• [REQUIRED WORK]
Pull each line containing "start" out of the data and copy it.

**** INFORMATION PROVIDED

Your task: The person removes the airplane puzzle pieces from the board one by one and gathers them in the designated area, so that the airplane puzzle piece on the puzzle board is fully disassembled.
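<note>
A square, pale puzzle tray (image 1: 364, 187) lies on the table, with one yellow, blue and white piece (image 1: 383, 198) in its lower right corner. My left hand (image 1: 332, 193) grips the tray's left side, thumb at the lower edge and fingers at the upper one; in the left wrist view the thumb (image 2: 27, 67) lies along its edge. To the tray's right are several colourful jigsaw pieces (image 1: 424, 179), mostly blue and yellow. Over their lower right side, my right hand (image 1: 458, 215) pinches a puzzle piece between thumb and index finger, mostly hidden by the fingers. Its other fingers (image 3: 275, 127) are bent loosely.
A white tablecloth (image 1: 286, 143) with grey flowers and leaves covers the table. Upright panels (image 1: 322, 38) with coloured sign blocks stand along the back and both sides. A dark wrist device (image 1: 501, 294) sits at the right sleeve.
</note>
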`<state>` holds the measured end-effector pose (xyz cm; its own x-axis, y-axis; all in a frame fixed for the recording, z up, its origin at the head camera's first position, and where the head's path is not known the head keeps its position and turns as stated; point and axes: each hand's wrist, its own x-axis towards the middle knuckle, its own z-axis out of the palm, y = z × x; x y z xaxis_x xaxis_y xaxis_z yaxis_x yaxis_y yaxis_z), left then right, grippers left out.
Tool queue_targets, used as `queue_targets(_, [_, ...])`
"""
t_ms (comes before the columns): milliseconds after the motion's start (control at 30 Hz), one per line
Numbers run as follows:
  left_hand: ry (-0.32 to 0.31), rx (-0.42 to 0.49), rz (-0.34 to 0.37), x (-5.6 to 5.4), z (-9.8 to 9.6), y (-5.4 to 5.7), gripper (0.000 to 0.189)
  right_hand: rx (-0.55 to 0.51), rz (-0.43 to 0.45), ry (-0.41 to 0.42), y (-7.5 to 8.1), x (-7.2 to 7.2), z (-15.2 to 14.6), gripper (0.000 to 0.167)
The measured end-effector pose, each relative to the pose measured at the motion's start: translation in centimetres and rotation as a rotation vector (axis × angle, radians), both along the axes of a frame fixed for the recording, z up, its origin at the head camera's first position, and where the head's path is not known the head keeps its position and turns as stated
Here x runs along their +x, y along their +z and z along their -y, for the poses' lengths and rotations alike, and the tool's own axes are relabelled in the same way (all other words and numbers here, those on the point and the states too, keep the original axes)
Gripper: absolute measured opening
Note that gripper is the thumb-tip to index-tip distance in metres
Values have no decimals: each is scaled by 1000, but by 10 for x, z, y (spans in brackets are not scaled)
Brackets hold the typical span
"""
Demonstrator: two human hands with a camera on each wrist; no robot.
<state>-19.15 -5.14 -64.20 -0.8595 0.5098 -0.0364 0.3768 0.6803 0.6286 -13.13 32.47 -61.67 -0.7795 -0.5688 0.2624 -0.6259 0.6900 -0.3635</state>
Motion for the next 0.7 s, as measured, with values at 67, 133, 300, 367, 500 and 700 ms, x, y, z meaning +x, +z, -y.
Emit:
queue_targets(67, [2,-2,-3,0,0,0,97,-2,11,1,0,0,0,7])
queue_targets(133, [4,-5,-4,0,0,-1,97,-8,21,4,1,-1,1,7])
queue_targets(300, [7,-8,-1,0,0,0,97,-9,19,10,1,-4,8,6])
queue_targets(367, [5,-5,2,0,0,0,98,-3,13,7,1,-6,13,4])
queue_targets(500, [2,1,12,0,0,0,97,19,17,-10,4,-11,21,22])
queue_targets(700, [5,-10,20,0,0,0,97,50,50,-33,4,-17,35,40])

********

• [RESPONSE AREA]
t_ms (comes before the columns): milliseconds after the motion's start (control at 30 Hz), one per line
The measured end-effector pose, each relative to the pose measured at the motion's start: translation in centimetres and rotation as a rotation vector (axis × angle, radians), both along the axes of a frame fixed for the recording, z up, its origin at the head camera's first position, and where the head's path is not known the head keeps its position and turns as stated

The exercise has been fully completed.